Suara bising kendaraan sekitar terus menggema di telinganya.
Tatapan yang seolah menerawang dan angan - angan impian yang tersirat di balik kulit keriputnya.
Terlihat otot - otot kaki yang jelas dari hasil kayuhan becak yang ia jalani selama 54 tahun membecak.
Di usianya yang tak lagi muda, Lasio tetap semangat mengais rezeki dengan ditemani becak berwarna merah miliknya.
Tubuh tua itu duduk di atas kendaraan roda tiga yang ia gunakan, terlihat ia tampak sedang menunggu calon penumpang yang akan menaiki becaknya.

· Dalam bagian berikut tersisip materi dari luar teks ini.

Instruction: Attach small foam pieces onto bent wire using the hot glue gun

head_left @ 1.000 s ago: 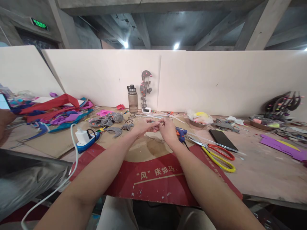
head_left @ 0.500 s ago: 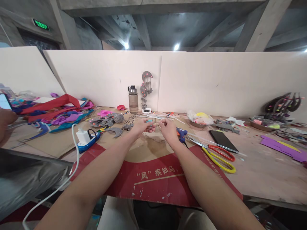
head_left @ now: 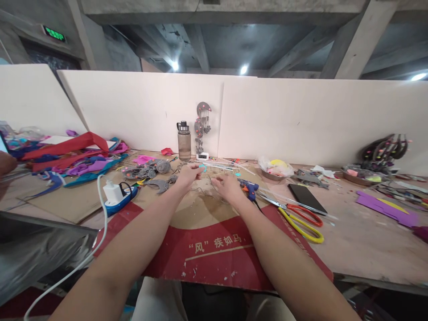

“Saya dari Bantul berangkat jam 07.30 pagi, pulangnya jam 17.00 sore. Saya narik becak dari tahun 70-an sampai sekarang,” kata kakek berusia 68 tahun itu, di atas kendaraan roda tiganya, Senin (8/1/2024).
Lasio bercerita, dirinya sudah menjadi tukang becak sejak tahun 1970 an. Jika dihitung hingga saat ini sudah 54 tahun ia menekuni pekerjaannya tersebut.
Menurut Lasio, menjadi tukang becak setiap harinya semakin tersisihkan, sepi penumpang dan minim pendapatan, seiring dengan perkembangan teknologi yang pesat saat ini menjadikan banyaknya transportasi digital atau online.
Ia sadar betul, jika teknologi memang tidak bisa ditolak maupun dihindari. Namun, apa boleh buat bapak satu anak ini hanya bisa bertahan dengan keahlian membecaknya.
“Ya, mau bagaimana lagi saat ini banyak yang pakai Grab, sehari saya kadang hanya dapat 25rb paling banyak ya 50rb,” ujarnya pasrah .
Alasan ia masih menarik becak hingga saat ini adalah untuk memenuhi kebutuhan sehari harinya dan membelikan jajan cucunya
“Kepepet buat keperluan sehari - hari sama buat jajan cucu. Ya, secukupnya aja disyukuri” ucapnya . (MG/ Ananda Putri Oktaviani).